A light-emitting diode (LED) lamp is an LED product that is assembled into a lamp (or light bulb) for use in lighting fixtures. LED lamps have a lifespan and electrical efficiency that are several times greater than incandescent lamps, and are significantly more efficient than most fluorescent lamps. The LED is one of today's most energy-efficient and rapidly-developing lighting technologies. Quality LED light bulbs last longer, are more durable, and offer comparable or better light quality than other types of lighting. LED is a highly energy efficient lighting technology, and has the potential to fundamentally change the future of lighting.
The accompanying drawings, which are incorporated in and constitute apart of this disclosure, illustrate various embodiments of the present disclosure. In the drawings:
Overview
Energy and a control signal may be provided using a coupled power and control cable. The coupled power and control cable may comprise a power cable, a control cable, and an overall jacket. The power cable may be connected between a switch and a fixture and may provide energy to the fixture from the switch. The control cable may be connected between the control circuit and the fixture and may provide the control signal to the fixture from the control circuit. The power cable and the control cable may be disposed beneath the overall jacket.
Both the foregoing overview and the following example embodiments are examples and explanatory only, and should not be considered to restrict the disclosure's scope, as described and claimed. Further, features and/or variations may be provided in addition to those set forth herein.

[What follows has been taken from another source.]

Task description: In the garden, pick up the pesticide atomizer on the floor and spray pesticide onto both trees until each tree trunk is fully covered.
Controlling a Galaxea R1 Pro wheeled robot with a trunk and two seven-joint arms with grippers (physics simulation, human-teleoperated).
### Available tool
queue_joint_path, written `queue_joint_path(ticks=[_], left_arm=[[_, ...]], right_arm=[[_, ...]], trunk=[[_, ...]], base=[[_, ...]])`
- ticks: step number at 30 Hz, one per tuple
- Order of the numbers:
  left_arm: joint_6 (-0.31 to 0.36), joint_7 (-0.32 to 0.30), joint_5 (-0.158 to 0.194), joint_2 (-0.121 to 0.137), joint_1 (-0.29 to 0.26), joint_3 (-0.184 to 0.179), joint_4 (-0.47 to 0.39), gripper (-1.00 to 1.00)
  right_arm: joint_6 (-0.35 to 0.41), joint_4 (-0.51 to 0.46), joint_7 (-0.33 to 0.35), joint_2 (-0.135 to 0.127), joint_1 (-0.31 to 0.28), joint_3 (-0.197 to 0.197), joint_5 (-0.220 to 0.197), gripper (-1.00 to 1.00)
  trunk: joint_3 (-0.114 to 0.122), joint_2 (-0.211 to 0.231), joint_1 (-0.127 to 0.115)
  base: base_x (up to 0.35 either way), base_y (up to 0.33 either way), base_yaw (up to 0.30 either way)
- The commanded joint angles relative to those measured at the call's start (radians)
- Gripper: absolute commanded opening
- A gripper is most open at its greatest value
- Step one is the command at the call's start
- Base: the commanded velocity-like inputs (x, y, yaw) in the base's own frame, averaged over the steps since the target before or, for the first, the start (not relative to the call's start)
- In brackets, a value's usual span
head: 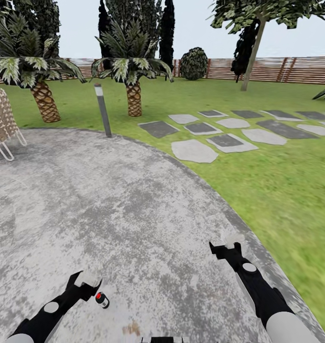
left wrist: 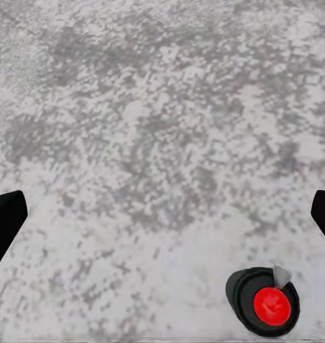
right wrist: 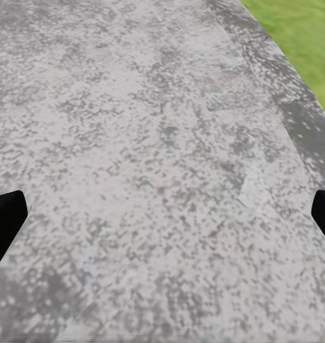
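1. Grey mottled concrete paving (head: 110, 200) forms a rounded patio under both arms; green grass lawn (head: 276, 181) borders it on the right and far side, with flat grey stepping stones (head: 219, 138) crossing the lawn.
2. Small black canister with a red round top, taken to be the pesticide atomizer (head: 102, 300), stands on the paving near the robot, just to the right of the left gripper (head: 86, 278). In the left wrist view the atomizer (left wrist: 266, 300) sits off to one side of the gap between the fingers, not between them.
3. Left gripper: jaws spread wide, holding nothing; fingertips (left wrist: 5, 218) show dark at the frame edges over bare paving.
4. Right gripper (head: 229, 240): jaws likewise released and empty, hovering over paving near the patio's right edge.
5. 1 tall tree with a thick pale bare trunk (head: 252, 52) stands far right on the lawn by the brown slatted wooden fence (head: 276, 69). 2 short palms with scaly trunks (head: 133, 97) stand far left; a slim grey lamp post (head: 103, 109) is between them.
6. Progress, judged: nothing completed. Atomizer not yet grasped; pickup, the drive to the trees and spraying of 2 trunks all remain. A second target tree cannot be identified.
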Motion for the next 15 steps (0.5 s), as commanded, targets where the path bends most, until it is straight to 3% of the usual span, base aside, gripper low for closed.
queue_joint_path(ticks=[1, 15], left_arm=[[-0.008, -0.007, -0.008, 0.000, -0.001, 0.009, 0.002, 1.00], [-0.016, -0.007, -0.010, -0.001, -0.001, 0.009, 0.003, 1.00]], right_arm=[[0.001, -0.001, 0.001, 0.000, 0.000, 0.001, 0.006, 1.00], [0.003, -0.006, 0.001, -0.001, 0.000, -0.004, 0.006, 1.00]], trunk=[[-0.006, -0.001, 0.000], [-0.079, -0.004, 0.006]], base=[[0.000, 0.000, 0.109], [0.000, 0.000, 0.092]])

For example, embodiments of the disclosure may be directed to various feature combinations and sub-combinations described in the example embodiments.
The following detailed description refers to the accompanying drawings. Wherever possible, the same reference numbers are used in the drawings and the following description to refer to the same or similar elements. While embodiments of the disclosure may be described, modifications, adaptations, and other implementations are possible. For example, substitutions, additions, or modifications may be made to the elements illustrated in the drawings, and the methods described herein may be modified by substituting, reordering, or adding stages to the disclosed methods. Accordingly, the following detailed description does not limit the disclosure. Instead, the proper scope of the disclosure is defined by the appended claims.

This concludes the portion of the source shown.